::: Input data
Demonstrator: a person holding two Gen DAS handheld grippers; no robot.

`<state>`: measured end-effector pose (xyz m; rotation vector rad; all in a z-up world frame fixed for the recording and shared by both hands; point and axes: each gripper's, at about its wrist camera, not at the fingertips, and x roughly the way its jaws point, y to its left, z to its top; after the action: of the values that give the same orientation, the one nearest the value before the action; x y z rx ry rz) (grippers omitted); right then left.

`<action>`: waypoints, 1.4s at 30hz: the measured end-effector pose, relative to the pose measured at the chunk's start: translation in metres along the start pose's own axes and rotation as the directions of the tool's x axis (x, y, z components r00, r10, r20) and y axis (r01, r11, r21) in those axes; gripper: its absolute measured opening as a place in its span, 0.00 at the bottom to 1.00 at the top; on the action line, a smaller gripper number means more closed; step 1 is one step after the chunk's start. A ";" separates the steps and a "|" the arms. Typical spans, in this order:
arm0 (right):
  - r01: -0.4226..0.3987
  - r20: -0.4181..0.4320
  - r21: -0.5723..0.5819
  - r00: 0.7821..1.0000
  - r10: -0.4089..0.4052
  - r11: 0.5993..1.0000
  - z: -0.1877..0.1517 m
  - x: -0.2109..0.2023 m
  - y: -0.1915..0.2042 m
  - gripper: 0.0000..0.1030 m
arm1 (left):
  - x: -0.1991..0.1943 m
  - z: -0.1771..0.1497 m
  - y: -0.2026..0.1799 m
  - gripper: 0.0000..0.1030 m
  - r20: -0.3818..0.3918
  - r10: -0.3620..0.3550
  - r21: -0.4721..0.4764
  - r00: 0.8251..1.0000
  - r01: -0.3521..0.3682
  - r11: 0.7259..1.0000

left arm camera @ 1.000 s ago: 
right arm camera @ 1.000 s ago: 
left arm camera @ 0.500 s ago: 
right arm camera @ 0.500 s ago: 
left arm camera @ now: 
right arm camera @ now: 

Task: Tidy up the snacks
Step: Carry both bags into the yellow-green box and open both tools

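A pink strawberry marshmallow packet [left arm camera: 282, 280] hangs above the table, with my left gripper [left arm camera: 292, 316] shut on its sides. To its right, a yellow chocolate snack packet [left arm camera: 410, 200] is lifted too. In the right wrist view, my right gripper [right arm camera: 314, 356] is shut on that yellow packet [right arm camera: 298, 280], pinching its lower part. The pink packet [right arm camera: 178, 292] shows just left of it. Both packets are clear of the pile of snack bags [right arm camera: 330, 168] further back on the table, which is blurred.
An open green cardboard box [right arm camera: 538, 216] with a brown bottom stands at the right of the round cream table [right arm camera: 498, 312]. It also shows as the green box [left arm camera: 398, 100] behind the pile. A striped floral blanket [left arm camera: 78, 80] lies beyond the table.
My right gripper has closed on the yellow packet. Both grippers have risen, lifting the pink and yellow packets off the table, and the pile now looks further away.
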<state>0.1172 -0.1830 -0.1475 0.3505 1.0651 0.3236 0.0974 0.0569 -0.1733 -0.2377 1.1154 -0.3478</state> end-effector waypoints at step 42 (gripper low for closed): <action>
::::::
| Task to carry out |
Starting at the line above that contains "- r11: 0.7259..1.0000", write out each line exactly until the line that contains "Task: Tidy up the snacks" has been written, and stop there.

| Solution for this problem |
  - r11: 0.7259..1.0000

left arm camera @ 1.000 s ago: 
right arm camera @ 1.000 s ago: 
left arm camera @ 0.500 s ago: 
right arm camera @ 0.500 s ago: 
left arm camera @ now: 
right arm camera @ now: 

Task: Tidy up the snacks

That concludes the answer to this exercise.